Okay Anita checked out Virgin,s own website , including other-cable down websites cant find any for North London being faulty . On the other hand 100,000 Virgin Media customers who dont have fibre are being transfered to Talk -Talk including the North London area ,there is no option . Is your daughter one of them Anita ?

Catherine Mears says:
5 May 2018

April and May so far this year have been the worst ever service I’ve experienced from Virgin with bad quality phone lines; slow broad band; no broad band, being put through to 5 Cities in India, back to Scotland and then to Wales and back to India with no clear way putting in a complaint. Was even told to calm down and no worries it’ll soon be fixed by someone in India. Dreadful dreadful service; cannot wait to get away from Virgin.

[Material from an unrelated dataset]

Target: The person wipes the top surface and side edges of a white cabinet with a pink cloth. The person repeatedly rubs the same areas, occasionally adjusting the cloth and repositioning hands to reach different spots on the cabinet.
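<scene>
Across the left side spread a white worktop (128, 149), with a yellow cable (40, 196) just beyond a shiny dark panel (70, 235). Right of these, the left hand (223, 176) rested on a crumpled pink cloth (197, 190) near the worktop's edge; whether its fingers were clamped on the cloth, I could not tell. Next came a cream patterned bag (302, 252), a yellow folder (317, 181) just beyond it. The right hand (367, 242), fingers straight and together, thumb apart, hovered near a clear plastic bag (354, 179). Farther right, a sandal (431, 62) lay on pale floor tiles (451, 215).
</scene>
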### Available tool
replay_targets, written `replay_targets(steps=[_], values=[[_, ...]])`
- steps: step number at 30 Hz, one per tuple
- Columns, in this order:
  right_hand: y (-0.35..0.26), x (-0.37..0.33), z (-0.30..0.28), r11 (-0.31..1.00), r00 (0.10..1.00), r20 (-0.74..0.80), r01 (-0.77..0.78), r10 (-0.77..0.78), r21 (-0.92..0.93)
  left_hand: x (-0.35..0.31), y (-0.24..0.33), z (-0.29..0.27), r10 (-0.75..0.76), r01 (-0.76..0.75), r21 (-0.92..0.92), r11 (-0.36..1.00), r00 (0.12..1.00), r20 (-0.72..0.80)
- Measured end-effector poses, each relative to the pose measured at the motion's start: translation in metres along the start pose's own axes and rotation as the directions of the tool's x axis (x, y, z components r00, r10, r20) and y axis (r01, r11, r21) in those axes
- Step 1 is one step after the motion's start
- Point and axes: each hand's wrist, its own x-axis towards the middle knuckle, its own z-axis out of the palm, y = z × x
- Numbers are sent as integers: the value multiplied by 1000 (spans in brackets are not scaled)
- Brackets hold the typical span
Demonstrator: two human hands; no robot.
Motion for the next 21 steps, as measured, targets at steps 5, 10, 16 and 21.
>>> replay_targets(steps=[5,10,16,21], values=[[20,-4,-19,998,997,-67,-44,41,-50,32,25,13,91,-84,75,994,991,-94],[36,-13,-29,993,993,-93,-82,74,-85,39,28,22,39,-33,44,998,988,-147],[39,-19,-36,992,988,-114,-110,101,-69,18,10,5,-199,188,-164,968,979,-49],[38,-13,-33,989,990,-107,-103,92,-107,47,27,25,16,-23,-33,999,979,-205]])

Catherine VM have in the past been a bit “inventive ” with the truth of their lines and BT+Openreach have nothing to do with their underground cable labeling FTTC + Co-ax as “full fibre ” and names like that . Lets get this straight – COAX is copper its just got a better rejection of noise+interference than a twisted pair copper line it isnt a “miracle ” electrical component its just a piece of copper wire with an Oxford Street “jacket ” over it. As such it will not achieve outstanding success in speeding up your broadband line . What you want is FTTP , if VM is supplying your cable then they can upgrade it as well . VM has been cutting UK based call-centres and exporting them ” to India like Swansea cutting 772 jobs . Why is it always BT that is criticized when VM do the same ?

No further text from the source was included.